Some people think we are, essentially, animals. Say what you like about that view, it’s philosophically full-proof. I think they’re right, to a large extent, and it’s not a bad thing really. Animals are okay. They sometimes get the things they want, and they seem to enjoy that. Other times they just eat rotten fruit or catnip until they pass out, and that’s fun too.

I don’t think we’re fundamentally different from animals. But that eating rotten fruit and catnip is where we’ve really gone to town. We’ve looked at the Skinner box our genes have put us in – achieve biological imperative, get a rush of endorphins – and figured out how to bypass it. We’ve found the endorphin stash, and we don’t have to press the lever to get it anymore. We can trigger pleasure with entertainment, to a far greater extent than animals typically do.

That doesn’t make us better than animals, it may even be a defect. We still follow biological imperatives because they trigger stronger desires than most entertainment does at the moment – there’s no videogame we want more than the person we have a crush on, and it’ll be a scary day when there is. For now it just gives us some breathing room, the ability to take time off from chasing what our genes want without going mad with boredom or frustration.

Most of us are able to recognise and compartmentalise strong emotions like hunger, lust, or anger, and decide whether to act on them. We don’t rape everyone we fancy, and we don’t hit everyone we hate. It’s a sliding scale, and animals are on it too, we’re just a lot further from that untamed baseline. And the interesting point on that scale is: when can you entirely ignore your biological imperatives to do things like reproduce?

 
 

  We don’t rape everyone we fancy, and we don’t hit everyone we hate. But we do let the drives behind those emotions influence us to a depressing extent, usually without realising it. We pay more attention to attractive people, and perceive the things they do as more interesting and worthwhile than if they were done by someone else. We let our desire to protect our children distort our view of others and their intentions. We let the intensity of love obfuscate its causes, and prevent us from analysing its significance. And some people let attraction override fidelity.

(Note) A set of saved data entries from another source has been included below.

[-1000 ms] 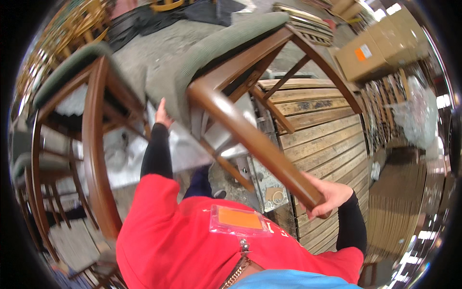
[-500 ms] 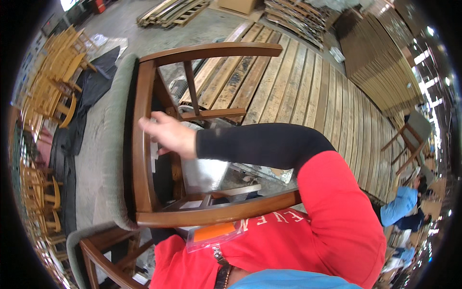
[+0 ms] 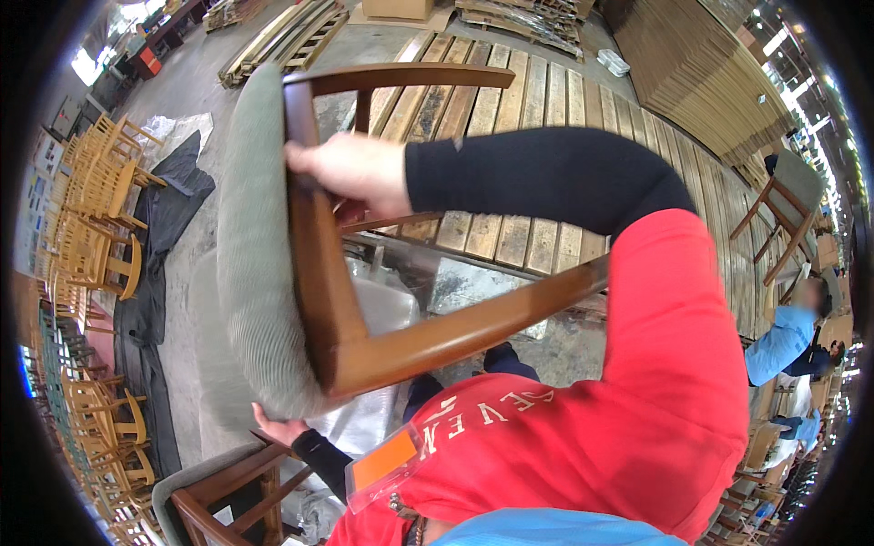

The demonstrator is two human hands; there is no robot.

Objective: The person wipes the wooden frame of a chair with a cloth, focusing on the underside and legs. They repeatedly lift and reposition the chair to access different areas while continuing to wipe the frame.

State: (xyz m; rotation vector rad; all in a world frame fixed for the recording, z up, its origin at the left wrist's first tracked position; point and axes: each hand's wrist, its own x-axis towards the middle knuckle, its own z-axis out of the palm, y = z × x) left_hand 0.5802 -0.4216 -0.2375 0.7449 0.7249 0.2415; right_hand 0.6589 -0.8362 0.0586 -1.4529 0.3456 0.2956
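Observation:
A brown wooden chair (image 3: 314, 237) with a padded grey ribbed seat (image 3: 259, 246) is tipped on its side before me, its legs pointing right. My right hand (image 3: 350, 173) reaches over it and grips the wooden rail under the seat, thumb against the seat side. At the lower corner of the seat, my left hand (image 3: 280, 426) holds on from below; part of its fingers is hidden behind the cushion. Close to that hand, at the bottom left, stands a second chair (image 3: 214, 496) of the same brown wood and grey fabric.
A slatted wooden platform (image 3: 564, 100) lies beyond the chair. Stacked cardboard sheets (image 3: 692, 73) rise at the far right. Light wooden chairs (image 3: 96, 237) line the left beside a dark sheet (image 3: 164, 227). Another grey chair (image 3: 787, 205) and a person in blue (image 3: 778, 346) are at right.
The chair has tilted, with its seat turned more toward me. My right hand has moved up along the rail and closed on it. My left hand has come into view at the lower seat corner.

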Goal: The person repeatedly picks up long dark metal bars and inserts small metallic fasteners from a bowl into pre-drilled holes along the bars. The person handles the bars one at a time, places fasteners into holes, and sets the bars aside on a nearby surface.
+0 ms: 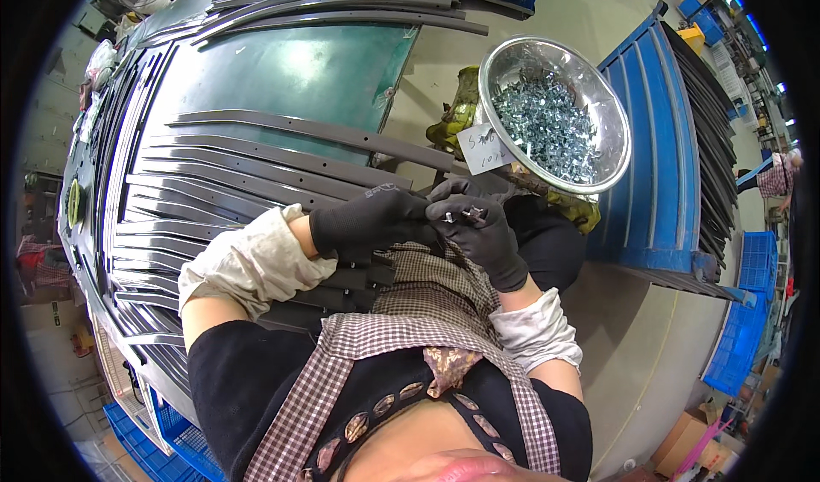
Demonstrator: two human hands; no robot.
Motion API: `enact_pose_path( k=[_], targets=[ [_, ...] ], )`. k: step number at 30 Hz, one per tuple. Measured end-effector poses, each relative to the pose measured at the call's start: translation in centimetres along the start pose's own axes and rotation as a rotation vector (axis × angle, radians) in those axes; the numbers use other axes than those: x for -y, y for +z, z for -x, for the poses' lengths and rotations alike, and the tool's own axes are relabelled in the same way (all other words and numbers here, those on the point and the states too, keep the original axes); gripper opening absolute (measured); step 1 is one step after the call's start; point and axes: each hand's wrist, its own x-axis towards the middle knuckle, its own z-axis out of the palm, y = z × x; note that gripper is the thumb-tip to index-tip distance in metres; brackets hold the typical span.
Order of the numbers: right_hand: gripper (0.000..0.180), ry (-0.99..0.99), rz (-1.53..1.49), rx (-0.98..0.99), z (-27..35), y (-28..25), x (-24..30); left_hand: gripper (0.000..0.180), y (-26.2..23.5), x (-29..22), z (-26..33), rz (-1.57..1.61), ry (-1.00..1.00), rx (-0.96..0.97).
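Observation:
Both my hands wear dark gloves and meet in front of my chest. Several small shiny metal clips [450,218] show among the curled fingers of my right hand [483,238]. My left hand [371,217] is closed, its fingertips against the right hand's fingers; what they pinch is hidden. Just beyond and left of the hands, long dark grey strips [256,170] with small holes lie side by side, their near ends by my lap. A wide metal bowl [622,153] at the right holds a heap of small metal clips [547,119].
A green-topped table [299,72] bears more dark strips [342,5] at its far edge. A handwritten paper tag [483,149] hangs by the bowl, over a yellow-green bag [461,114]. A blue metal rack [645,140] with stacked strips stands at the right, near blue crates [739,337].

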Motion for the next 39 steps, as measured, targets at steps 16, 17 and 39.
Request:
enact_pose_path(
  k=[16,17,39],
  targets=[
    [0.045,0.429,-0.159,0.142,2.5,-2.4,0.2,0.039,-0.6,1.7,-0.7,-0.998,0.519,-0.212],
    [0.046,0.389,-0.110,0.149,2.3,-2.5,0.7,0.040,-0.6,1.8,-0.8,-1.022,0.510,-0.201],
    [0.029,-0.163,0.848,0.084,-4.0,-6.8,-6.9,0.037,-7.2,9.0,-2.7,-0.538,0.024,-0.160]
  ],
)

Our unwillingness to see any of these things in evolutionary terms, to believe that we operate on the same logic as an animal, is what’s preventing us from recognising them and stopping them when they’re destructive.

 
 

  I think I am an animal with the ability to step back, recognise that I am an animal, and stop acting like one if it’s not going to be fun. A piloted animal. So the meaning of my life is just the fun part. Whether obeying animal instincts or shortcutting them with entertainment is the best route to it, the pleasure that used to be a bribe is now the ultimate goal.

It’s a pretty simple conclusion, and one lots of people come to by a shorter route. The only advantage of looking at it this way is to be clearer about why you feel and want the things you feel and want, and to be smarter in calculating whether they’ll ultimately lead to more happiness or less.